What is needed: Using the entries that follow, transcribe only the lines from the line with "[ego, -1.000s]" to the line with "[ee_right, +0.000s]", both included, exactly as they stand and without pictures.

Data entries
• • • • •
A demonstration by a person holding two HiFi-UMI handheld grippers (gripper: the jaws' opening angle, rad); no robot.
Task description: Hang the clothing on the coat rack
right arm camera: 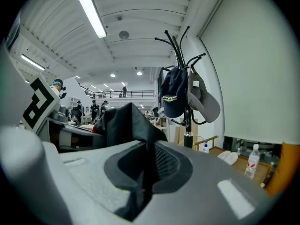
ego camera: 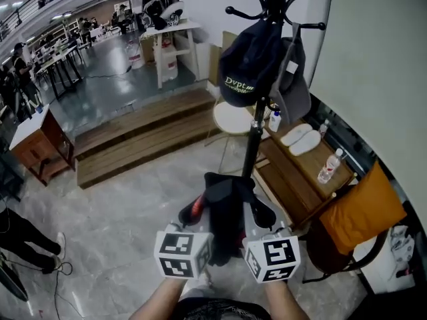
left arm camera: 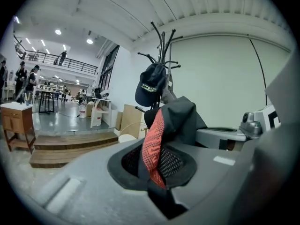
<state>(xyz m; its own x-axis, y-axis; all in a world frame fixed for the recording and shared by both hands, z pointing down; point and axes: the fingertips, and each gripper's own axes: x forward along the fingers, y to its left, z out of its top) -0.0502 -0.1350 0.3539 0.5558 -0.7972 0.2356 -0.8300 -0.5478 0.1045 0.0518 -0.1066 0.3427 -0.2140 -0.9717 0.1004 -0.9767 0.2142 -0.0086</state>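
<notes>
A black garment with a red knit band (ego camera: 227, 209) is stretched between my two grippers, just in front of the coat rack pole (ego camera: 256, 125). My left gripper (ego camera: 197, 213) is shut on its red-banded edge (left arm camera: 154, 144). My right gripper (ego camera: 259, 215) is shut on the black cloth (right arm camera: 126, 125). The black coat rack (left arm camera: 162, 46) stands ahead with a dark navy cap (ego camera: 248, 65) and a grey cap (ego camera: 293, 79) hanging on its hooks. Both caps (right arm camera: 174, 92) show in the right gripper view too.
A round white stool (ego camera: 230, 119) stands behind the pole. Wooden steps (ego camera: 140, 139) lie to the left. At the right are a low wooden bench (ego camera: 300, 169) with slippers and a bottle, and an orange cushion (ego camera: 363, 209). People stand far off at the left.
</notes>
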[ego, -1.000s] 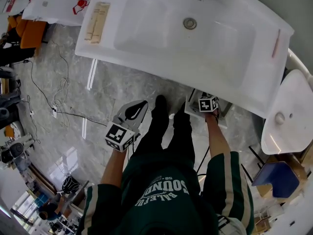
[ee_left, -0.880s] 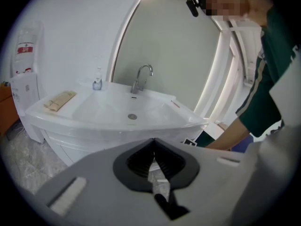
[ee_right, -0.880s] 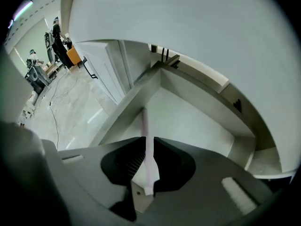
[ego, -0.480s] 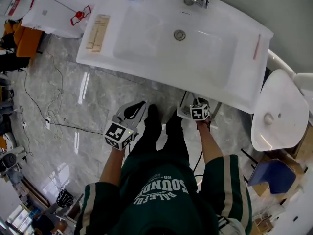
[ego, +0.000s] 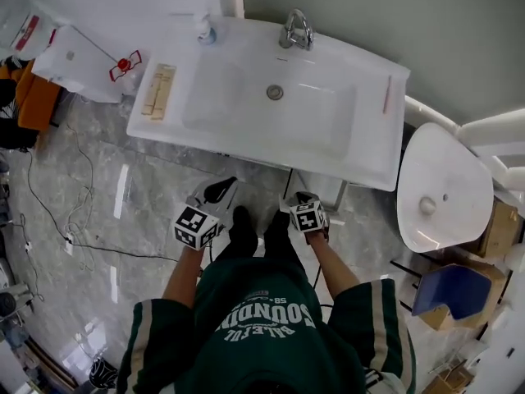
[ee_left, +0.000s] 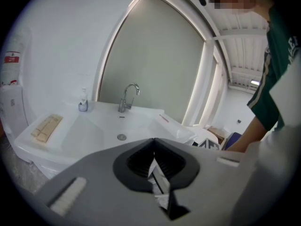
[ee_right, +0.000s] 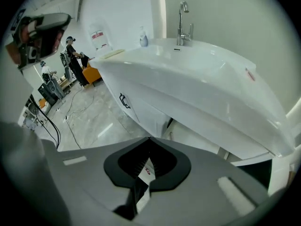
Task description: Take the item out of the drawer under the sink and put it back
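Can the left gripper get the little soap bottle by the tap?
Probably yes, once it opens. The soap bottle stands in the open at the back of the sink, left of the tap, with nothing between it and the left gripper. But its jaws are shut together.

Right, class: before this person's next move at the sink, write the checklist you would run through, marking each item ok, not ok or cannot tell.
1. Left gripper empty: fingers together, nothing between them. Ok.
2. Right gripper empty: fingers have just closed, nothing between them. Ok.
3. Both grippers clear of the sink: neither touches it. Ok.
4. Drawer in the cabinet under the sink shut: cannot tell.
5. Item back in the drawer: no item in view. Cannot tell.
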`<state>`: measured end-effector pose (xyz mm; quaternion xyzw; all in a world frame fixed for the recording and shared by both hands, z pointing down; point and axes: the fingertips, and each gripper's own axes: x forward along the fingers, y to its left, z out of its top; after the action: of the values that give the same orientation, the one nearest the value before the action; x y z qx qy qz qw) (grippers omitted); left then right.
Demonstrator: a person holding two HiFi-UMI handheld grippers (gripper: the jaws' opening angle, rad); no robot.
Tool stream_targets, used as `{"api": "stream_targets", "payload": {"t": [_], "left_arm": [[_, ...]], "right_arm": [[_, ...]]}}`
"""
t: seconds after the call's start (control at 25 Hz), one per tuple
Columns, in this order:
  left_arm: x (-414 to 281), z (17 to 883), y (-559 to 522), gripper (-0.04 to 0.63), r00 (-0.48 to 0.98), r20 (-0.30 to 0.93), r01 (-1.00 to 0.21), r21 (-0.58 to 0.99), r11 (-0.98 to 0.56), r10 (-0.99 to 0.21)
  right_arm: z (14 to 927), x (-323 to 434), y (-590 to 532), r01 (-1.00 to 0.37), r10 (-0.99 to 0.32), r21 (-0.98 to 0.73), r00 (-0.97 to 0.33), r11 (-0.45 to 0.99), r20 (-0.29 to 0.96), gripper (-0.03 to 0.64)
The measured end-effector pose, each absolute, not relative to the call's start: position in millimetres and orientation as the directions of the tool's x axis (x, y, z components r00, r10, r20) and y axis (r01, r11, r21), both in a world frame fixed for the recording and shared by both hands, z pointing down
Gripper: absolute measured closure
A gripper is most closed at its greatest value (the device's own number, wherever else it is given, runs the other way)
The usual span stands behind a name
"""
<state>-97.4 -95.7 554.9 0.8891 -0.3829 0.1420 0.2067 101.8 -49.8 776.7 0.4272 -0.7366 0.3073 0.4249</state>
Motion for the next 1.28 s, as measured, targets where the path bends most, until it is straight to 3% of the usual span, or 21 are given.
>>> {"api": "stream_targets", "payload": {"t": [0.36,0.68,1.0,1.28], "left_arm": [[-95.5,514.0,-116.0,0.545,0.698,0.338,-0.710,0.216,-0.670,-0.631],[-104.1,470.2,-140.6,0.545,0.705,0.260,-0.705,0.154,-0.692,-0.660],[-107.7,421.7,-157.4,0.545,0.711,0.176,-0.701,0.091,-0.708,-0.681],[-110.2,401.6,-163.5,0.545,0.715,0.139,-0.698,0.069,-0.713,-0.686]], "right_arm": [[658.5,80.1,-80.8,-0.874,-0.525,-0.079,-0.358,0.479,0.772,0.614],[546.9,63.3,-129.1,-0.875,-0.695,-0.041,-0.412,0.483,0.589,0.615],[425.9,62.6,-168.3,-0.902,-0.846,0.000,-0.404,0.431,0.349,0.615],[380.9,70.1,-163.7,-0.918,-0.893,0.023,-0.378,0.395,0.246,0.615]]}}
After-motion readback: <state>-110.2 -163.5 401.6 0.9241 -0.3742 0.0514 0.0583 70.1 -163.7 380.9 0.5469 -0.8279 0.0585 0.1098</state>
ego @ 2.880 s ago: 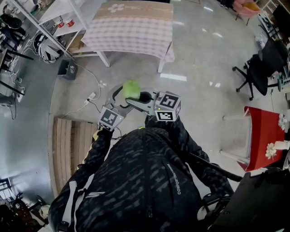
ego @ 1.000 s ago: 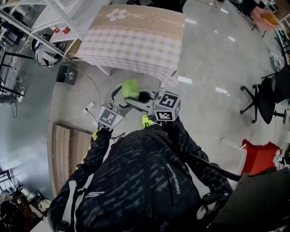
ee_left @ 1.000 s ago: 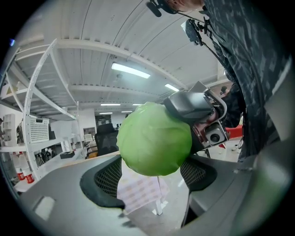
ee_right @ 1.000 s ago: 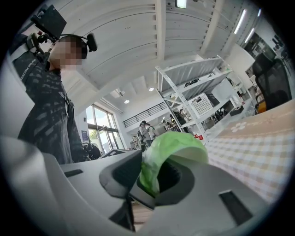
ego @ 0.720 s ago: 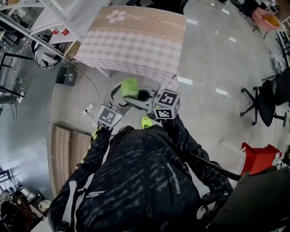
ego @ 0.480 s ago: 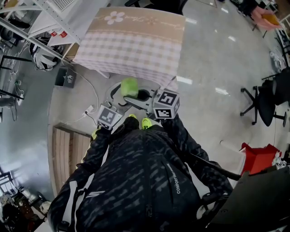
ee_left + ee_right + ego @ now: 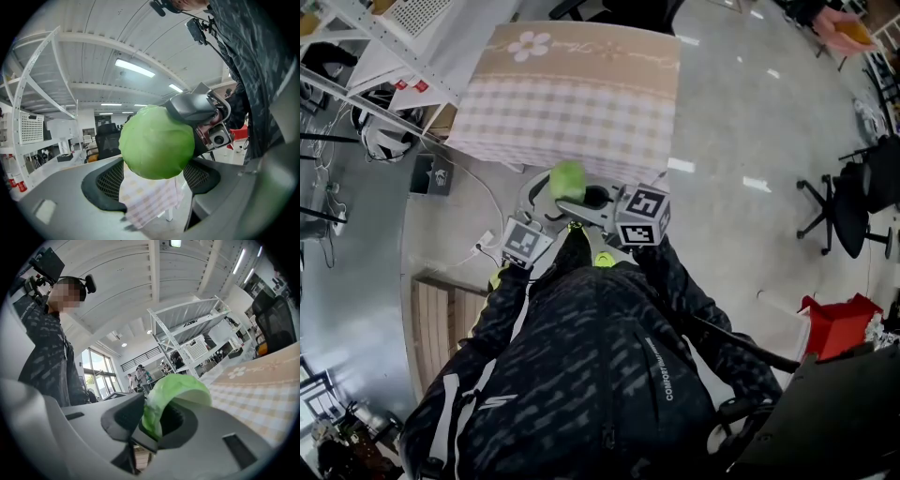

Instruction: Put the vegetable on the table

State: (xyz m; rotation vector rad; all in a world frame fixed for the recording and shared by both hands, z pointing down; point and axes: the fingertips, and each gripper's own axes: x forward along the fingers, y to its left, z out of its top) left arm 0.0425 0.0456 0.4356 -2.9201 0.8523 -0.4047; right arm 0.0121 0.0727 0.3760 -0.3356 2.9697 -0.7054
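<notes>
A round green cabbage (image 7: pixel 568 179) hangs in the air in front of the person, just short of the table's near edge. The table (image 7: pixel 572 103) wears a beige checked cloth with a flower print. My left gripper (image 7: pixel 542 192) reaches the cabbage from the left, and its two mesh pads (image 7: pixel 107 183) press on the cabbage (image 7: pixel 157 143) low down on both sides. From the right, my right gripper (image 7: pixel 586 199) clamps the same cabbage (image 7: pixel 180 390) between its jaws. The checked cloth (image 7: pixel 150 204) shows under the cabbage and the table (image 7: pixel 262 390) lies to the right ahead.
White metal shelving (image 7: pixel 366 66) stands left of the table, with a helmet and boxes under it. A wooden pallet (image 7: pixel 441 314) and a cable with a power strip (image 7: pixel 483 242) lie on the floor at left. Office chairs (image 7: pixel 862 183) and a red table (image 7: pixel 839 323) stand at right.
The table has drawn nearer and larger in the head view as the person walks toward it. Both grippers keep the same hold on the cabbage.
</notes>
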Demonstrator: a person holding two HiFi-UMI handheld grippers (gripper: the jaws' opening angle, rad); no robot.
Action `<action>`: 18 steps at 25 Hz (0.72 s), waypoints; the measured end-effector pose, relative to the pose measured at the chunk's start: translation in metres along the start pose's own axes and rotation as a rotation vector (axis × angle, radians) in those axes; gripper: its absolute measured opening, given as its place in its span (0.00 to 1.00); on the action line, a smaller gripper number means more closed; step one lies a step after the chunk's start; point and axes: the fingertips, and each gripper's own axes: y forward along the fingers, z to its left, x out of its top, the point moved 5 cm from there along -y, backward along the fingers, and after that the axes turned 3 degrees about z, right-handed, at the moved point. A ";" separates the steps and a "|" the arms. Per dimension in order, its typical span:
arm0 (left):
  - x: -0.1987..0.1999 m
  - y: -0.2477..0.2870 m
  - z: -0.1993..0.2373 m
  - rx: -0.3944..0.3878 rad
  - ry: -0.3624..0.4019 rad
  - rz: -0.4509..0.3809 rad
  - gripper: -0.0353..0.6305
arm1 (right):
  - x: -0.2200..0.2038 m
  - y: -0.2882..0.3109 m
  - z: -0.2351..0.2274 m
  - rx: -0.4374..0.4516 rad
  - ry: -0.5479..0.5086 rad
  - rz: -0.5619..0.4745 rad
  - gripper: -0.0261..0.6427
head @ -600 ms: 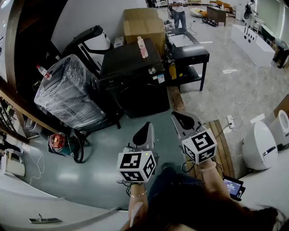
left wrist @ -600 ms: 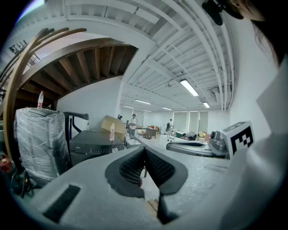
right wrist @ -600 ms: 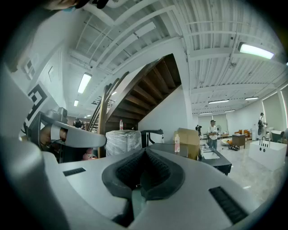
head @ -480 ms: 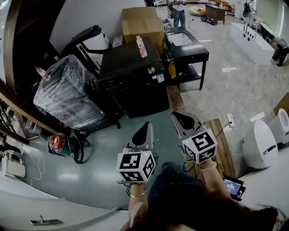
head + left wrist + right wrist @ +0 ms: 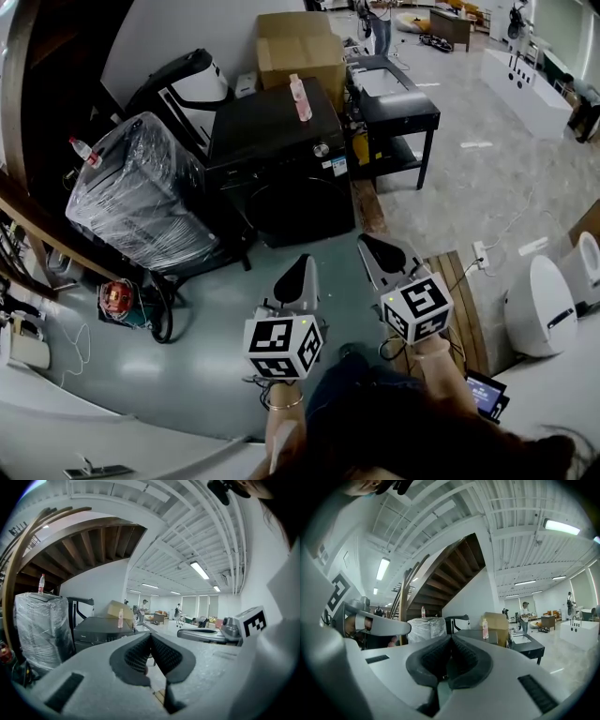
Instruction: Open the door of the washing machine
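Grey-green floor point(image 5: 202, 319) | black front-loading washing machine point(image 5: 281, 150) well ahead | left gripper point(image 5: 300, 270) jaws together, empty | right gripper point(image 5: 381, 247) likewise

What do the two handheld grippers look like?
Both the left gripper and right gripper are pale grey shells whose jaws are lined with black ribbed pads. Each carries a white cube printed with black square markers. A thin bracelet circles the left wrist.

Washing machine point(image 5: 277, 141) is all black, the bottle point(image 5: 300, 98) is pink, the cardboard box point(image 5: 298, 49) plain brown. Left gripper point(image 5: 298, 267) and right gripper point(image 5: 380, 246) are pale grey with black-and-white square markers. Floor point(image 5: 216, 309) is dull grey-green.
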 end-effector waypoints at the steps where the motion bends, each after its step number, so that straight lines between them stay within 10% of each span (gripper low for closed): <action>1: 0.000 0.004 0.005 -0.002 0.001 0.002 0.07 | 0.000 0.006 -0.001 -0.003 0.001 0.002 0.04; 18: 0.011 0.059 0.065 -0.071 0.007 0.014 0.07 | -0.002 0.077 -0.016 -0.084 0.012 0.015 0.04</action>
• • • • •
Response:
[ego, -1.000s] 
[ee_left, -0.880s] 
[ee_right, -0.880s] 
[ego, -0.480s] 
[ego, +0.000s] 
[ee_left, +0.000s] 
[ee_right, +0.000s] 

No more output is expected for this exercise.